- [Excerpted data]:
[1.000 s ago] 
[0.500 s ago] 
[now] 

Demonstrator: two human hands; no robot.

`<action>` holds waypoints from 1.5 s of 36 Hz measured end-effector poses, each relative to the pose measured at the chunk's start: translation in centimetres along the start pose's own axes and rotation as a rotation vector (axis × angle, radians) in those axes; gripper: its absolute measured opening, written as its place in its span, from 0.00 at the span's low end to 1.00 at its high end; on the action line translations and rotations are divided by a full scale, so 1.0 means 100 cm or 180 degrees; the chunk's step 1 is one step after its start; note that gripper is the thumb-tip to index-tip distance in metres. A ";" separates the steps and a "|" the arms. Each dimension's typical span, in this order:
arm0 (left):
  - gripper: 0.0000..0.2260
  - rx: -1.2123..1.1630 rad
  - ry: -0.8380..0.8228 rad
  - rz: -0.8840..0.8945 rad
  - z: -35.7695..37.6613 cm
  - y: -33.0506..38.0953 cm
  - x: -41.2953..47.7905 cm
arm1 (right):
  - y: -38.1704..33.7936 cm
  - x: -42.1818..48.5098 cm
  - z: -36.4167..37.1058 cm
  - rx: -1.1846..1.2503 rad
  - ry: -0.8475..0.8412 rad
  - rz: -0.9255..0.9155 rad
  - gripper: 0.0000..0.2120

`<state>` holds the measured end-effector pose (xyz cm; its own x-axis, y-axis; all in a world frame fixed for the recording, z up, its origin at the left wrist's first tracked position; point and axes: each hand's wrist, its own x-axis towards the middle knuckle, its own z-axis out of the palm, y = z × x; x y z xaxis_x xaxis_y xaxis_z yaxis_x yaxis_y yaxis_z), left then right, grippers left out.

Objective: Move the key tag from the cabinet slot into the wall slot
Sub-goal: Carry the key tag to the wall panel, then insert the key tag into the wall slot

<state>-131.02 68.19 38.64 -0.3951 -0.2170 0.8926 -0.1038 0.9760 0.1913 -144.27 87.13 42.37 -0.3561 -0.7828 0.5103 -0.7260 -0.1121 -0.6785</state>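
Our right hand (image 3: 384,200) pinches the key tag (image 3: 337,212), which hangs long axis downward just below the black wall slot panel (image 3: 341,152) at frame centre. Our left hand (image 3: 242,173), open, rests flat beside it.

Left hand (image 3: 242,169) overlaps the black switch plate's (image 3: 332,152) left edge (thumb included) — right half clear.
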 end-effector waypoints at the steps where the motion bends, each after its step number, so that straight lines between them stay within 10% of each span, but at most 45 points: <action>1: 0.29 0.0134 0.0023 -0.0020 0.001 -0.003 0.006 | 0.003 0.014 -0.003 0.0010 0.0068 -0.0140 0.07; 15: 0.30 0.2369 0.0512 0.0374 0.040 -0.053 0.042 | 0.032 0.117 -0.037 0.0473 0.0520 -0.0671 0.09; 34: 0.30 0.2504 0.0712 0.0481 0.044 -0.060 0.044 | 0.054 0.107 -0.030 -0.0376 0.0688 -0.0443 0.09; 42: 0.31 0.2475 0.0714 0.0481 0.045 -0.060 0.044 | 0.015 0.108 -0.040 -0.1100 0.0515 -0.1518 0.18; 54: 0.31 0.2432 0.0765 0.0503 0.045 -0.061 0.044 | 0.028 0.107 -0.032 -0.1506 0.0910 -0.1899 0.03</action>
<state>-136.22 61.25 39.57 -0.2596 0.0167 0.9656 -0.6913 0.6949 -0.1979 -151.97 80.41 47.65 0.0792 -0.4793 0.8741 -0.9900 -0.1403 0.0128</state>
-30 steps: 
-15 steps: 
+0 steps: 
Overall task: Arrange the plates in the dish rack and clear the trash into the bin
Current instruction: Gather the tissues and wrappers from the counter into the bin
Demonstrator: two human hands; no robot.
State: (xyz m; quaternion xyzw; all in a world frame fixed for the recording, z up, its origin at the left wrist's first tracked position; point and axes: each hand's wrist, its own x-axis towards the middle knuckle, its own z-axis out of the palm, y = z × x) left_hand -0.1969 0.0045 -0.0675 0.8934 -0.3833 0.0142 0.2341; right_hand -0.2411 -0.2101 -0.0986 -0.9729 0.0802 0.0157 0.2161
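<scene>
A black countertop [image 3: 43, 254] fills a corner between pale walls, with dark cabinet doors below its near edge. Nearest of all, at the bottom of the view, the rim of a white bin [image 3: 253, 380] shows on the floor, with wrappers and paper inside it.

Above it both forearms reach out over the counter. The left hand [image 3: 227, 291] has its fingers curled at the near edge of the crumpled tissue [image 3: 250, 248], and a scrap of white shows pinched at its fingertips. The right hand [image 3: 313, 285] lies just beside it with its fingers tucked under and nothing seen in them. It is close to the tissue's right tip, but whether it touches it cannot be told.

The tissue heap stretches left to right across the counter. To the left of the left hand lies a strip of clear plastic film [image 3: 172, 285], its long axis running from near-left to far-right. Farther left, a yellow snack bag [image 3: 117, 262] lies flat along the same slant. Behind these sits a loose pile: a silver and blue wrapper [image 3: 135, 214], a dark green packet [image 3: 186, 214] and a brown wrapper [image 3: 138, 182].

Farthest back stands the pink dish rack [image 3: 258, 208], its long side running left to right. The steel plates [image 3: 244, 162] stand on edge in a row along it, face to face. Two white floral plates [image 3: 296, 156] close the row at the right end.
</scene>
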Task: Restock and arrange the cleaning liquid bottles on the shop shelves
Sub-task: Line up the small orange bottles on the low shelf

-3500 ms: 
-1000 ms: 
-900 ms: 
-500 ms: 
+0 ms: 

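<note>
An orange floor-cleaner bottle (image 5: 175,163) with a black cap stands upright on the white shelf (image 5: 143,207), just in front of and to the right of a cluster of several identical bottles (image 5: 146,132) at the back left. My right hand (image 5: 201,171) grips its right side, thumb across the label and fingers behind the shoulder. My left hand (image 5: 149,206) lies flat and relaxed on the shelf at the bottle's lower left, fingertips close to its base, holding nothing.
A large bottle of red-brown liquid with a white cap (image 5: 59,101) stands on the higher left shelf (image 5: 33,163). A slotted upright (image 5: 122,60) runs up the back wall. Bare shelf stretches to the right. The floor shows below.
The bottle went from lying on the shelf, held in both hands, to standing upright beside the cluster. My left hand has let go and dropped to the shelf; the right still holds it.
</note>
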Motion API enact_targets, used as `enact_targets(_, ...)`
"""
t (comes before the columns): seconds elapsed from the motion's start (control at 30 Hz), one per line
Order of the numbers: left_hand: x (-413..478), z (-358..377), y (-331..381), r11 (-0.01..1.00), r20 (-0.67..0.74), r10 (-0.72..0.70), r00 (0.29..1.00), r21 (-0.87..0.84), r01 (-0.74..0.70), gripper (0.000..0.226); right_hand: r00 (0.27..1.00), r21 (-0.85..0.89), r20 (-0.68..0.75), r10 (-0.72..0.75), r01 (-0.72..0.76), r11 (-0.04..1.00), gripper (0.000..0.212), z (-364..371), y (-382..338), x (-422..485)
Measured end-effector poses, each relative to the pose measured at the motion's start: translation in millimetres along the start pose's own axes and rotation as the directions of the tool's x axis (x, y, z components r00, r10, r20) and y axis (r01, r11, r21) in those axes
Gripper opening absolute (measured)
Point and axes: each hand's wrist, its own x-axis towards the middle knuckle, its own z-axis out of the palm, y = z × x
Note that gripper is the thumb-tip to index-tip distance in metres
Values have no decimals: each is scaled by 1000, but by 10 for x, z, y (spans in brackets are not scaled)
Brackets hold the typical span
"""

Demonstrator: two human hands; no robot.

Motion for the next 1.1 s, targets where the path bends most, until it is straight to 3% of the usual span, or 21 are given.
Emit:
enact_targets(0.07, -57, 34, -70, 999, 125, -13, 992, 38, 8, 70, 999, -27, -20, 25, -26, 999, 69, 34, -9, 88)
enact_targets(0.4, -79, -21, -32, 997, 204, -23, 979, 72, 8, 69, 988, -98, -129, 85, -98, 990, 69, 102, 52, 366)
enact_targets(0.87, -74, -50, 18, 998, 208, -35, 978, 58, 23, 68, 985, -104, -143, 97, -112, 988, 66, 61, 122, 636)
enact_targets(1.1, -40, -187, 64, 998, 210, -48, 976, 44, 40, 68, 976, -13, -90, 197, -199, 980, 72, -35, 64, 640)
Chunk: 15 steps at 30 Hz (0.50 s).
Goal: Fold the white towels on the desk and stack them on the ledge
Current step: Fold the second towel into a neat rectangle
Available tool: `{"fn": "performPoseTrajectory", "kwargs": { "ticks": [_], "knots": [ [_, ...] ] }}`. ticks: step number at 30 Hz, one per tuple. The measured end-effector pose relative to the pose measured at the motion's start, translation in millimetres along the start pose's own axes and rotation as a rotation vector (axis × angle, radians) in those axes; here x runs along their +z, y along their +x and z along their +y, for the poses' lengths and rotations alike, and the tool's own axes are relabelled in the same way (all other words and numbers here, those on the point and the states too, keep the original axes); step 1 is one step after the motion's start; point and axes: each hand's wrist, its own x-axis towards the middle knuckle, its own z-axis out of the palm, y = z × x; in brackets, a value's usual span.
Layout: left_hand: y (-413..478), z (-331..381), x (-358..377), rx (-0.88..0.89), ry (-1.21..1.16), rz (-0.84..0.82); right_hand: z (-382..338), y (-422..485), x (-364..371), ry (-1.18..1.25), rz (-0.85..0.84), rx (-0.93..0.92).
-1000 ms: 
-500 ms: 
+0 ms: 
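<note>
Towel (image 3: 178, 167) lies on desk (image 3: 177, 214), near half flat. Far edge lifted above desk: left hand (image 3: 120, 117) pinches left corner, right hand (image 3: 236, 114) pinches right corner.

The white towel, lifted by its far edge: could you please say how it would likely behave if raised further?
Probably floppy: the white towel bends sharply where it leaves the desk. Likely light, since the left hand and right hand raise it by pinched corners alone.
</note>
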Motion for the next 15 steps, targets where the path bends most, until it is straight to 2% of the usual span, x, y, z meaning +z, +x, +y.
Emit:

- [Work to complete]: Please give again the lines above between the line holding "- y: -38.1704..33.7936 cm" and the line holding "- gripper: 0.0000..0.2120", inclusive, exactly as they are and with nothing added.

- [The answer]:
  - y: -38.1704..33.7936 cm
  - x: -42.1818..48.5098 cm
  - z: -36.4167..37.1058 cm
  - rx: -1.1846..1.2503 rad
  - ry: -0.8475..0.8412 rad
  - rz: -0.9255..0.9155 rad
  - gripper: 0.0000..0.2120

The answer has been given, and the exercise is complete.